What you should do: The listing below contains a span that opens with the line containing "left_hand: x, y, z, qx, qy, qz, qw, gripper" and closes with the line containing "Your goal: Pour". Return that span exactly.
————————
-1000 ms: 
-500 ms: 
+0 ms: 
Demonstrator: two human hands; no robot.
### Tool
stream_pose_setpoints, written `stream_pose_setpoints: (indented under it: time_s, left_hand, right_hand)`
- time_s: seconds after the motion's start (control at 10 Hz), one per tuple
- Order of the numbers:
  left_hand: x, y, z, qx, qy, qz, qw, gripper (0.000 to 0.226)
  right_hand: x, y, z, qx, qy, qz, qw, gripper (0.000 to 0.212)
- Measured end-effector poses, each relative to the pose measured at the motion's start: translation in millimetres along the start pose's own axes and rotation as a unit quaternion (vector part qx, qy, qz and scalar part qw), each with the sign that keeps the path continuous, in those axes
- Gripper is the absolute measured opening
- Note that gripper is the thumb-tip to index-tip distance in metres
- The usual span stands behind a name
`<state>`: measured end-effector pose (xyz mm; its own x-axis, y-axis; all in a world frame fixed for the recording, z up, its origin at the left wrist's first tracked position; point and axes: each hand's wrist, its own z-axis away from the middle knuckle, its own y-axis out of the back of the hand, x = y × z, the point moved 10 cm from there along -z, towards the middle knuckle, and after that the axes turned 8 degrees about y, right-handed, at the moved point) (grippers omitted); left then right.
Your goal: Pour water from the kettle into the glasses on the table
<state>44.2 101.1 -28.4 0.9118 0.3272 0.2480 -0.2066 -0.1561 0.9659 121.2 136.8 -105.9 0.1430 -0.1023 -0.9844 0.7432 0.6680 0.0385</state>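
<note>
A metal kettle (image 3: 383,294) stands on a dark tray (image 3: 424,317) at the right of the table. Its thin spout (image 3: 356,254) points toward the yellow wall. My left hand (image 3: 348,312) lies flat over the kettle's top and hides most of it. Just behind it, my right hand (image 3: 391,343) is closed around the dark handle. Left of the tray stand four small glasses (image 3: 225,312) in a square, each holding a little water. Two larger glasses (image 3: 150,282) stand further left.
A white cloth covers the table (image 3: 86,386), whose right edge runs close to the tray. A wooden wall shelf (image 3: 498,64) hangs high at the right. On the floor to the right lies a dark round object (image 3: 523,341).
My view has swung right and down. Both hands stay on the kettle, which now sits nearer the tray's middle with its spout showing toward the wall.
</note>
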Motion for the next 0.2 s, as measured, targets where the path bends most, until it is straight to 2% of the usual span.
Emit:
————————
Response for this exercise:
  left_hand: x, y, z, qx, qy, qz, qw, gripper (0.000 to 0.226)
  right_hand: x, y, z, qx, qy, qz, qw, gripper (0.000 to 0.212)
- Measured end-effector poses, each relative to the pose measured at the motion's start: translation in millimetres along the start pose's own axes and rotation as a unit quaternion (vector part qx, qy, qz and scalar part qw), each with the sign that keeps the path continuous, in those axes
- Gripper is the absolute measured opening
- Note that gripper is the thumb-tip to index-tip distance in metres
- The usual span stands behind a name
`<state>`: measured end-effector pose (xyz mm; its own x-axis, y-axis; all in a world frame fixed for the recording, z up, its origin at the left wrist's first tracked position; point and axes: each hand's wrist, its own z-axis away from the middle knuckle, its own y-axis out of the back of the hand, x = y × z, the point moved 10 cm from there along -z, towards the middle knuckle, and after that the axes turned 8 degrees about y, right-handed, at the moved point) (grippers omitted); left then right.
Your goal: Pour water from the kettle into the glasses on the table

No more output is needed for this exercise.